WHAT THIS TASK INVOLVES:
Word for word, set down the listing that appears after this line.

──────────────────────────────

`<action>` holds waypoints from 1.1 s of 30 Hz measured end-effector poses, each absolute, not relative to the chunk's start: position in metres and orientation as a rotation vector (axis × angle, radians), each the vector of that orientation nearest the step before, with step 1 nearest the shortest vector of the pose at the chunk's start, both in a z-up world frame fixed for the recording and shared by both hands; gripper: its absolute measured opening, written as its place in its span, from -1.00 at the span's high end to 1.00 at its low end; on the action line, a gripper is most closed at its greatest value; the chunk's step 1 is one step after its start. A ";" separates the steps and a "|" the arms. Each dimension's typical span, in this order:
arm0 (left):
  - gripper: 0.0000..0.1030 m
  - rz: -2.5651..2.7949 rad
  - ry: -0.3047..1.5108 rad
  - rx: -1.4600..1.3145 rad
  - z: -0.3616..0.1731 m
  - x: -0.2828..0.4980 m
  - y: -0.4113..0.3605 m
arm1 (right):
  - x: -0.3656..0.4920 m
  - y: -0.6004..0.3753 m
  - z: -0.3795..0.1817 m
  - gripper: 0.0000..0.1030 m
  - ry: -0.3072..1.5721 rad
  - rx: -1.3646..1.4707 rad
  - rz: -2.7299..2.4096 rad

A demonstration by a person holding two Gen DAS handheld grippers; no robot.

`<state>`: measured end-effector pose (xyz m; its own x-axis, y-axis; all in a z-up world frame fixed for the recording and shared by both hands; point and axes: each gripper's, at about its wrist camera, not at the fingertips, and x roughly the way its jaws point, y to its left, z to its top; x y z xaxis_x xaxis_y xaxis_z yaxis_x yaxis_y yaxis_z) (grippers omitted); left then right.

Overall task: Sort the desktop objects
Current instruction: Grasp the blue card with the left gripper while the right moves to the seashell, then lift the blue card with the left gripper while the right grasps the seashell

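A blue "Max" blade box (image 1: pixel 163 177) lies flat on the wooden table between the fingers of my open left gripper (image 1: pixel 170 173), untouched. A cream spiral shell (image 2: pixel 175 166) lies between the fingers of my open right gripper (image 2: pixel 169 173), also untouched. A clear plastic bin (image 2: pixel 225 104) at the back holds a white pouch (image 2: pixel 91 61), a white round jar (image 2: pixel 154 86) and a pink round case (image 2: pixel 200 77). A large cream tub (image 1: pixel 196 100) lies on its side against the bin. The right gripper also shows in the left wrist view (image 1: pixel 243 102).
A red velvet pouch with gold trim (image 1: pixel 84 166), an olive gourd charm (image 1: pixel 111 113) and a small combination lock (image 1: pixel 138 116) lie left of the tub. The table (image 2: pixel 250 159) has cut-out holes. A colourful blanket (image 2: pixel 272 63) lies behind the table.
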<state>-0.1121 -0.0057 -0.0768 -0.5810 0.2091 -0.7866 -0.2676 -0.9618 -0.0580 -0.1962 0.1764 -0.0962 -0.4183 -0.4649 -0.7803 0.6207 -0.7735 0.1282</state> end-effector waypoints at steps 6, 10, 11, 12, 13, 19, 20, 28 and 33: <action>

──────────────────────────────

OUTPUT FOR THIS TASK:
`<action>` holds waypoints from 1.1 s of 30 Hz measured end-effector poses, each absolute, not relative to the chunk's start: position in metres and orientation as a rotation vector (axis × angle, radians), each the vector of that orientation nearest the step before, with step 1 nearest the shortest vector of the pose at the chunk's start, both in a z-up world frame fixed for the recording and shared by both hands; gripper: its absolute measured opening, written as its place in its span, from -1.00 at the span's high end to 1.00 at its low end; on the action line, a gripper is most closed at its greatest value; the chunk's step 1 is one step after its start. A ";" separates the steps and a "|" the arms. Each dimension's typical span, in this order:
arm0 (left):
  - gripper: 0.0000..0.1030 m
  - rz: -2.5651..2.7949 rad
  - ry: -0.3047..1.5108 rad
  - rx: -1.4600..1.3145 rad
  - z: -0.3616..0.1731 m
  - x: -0.2828..0.4980 m
  - y: -0.4113..0.3605 m
arm1 (right):
  - x: -0.3656..0.4920 m
  - y: -0.6004..0.3753 m
  - z: -0.3795..0.1817 m
  - gripper: 0.0000..0.1030 m
  - ry: -0.3072..1.5721 rad
  - rx: -1.3646..1.4707 rad
  - rz: -2.7299..2.4096 rad

A demonstration by a person holding two Gen DAS handheld grippers; no robot.

`<state>`: measured end-effector pose (xyz m; its own x-axis, y-axis; all in a z-up world frame fixed for the recording and shared by both hands; point and axes: each gripper's, at about its wrist camera, not at the fingertips, and x roughly the way its jaws point, y to its left, z to its top; x y z xaxis_x xaxis_y xaxis_z yaxis_x yaxis_y yaxis_z) (grippers omitted); left then right.

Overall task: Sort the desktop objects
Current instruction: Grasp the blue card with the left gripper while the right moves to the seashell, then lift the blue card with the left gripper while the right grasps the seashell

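A blue "Max" blade box (image 1: pixel 163 177) lies flat on the wooden table between the fingers of my open left gripper (image 1: pixel 170 173), untouched. A cream spiral shell (image 2: pixel 175 166) lies between the fingers of my open right gripper (image 2: pixel 169 173), also untouched. A clear plastic bin (image 2: pixel 225 104) at the back holds a white pouch (image 2: pixel 91 61), a white round jar (image 2: pixel 154 86) and a pink round case (image 2: pixel 200 77). A large cream tub (image 1: pixel 196 100) lies on its side against the bin. The right gripper also shows in the left wrist view (image 1: pixel 243 102).
A red velvet pouch with gold trim (image 1: pixel 84 166), an olive gourd charm (image 1: pixel 111 113) and a small combination lock (image 1: pixel 138 116) lie left of the tub. The table (image 2: pixel 250 159) has cut-out holes. A colourful blanket (image 2: pixel 272 63) lies behind the table.
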<state>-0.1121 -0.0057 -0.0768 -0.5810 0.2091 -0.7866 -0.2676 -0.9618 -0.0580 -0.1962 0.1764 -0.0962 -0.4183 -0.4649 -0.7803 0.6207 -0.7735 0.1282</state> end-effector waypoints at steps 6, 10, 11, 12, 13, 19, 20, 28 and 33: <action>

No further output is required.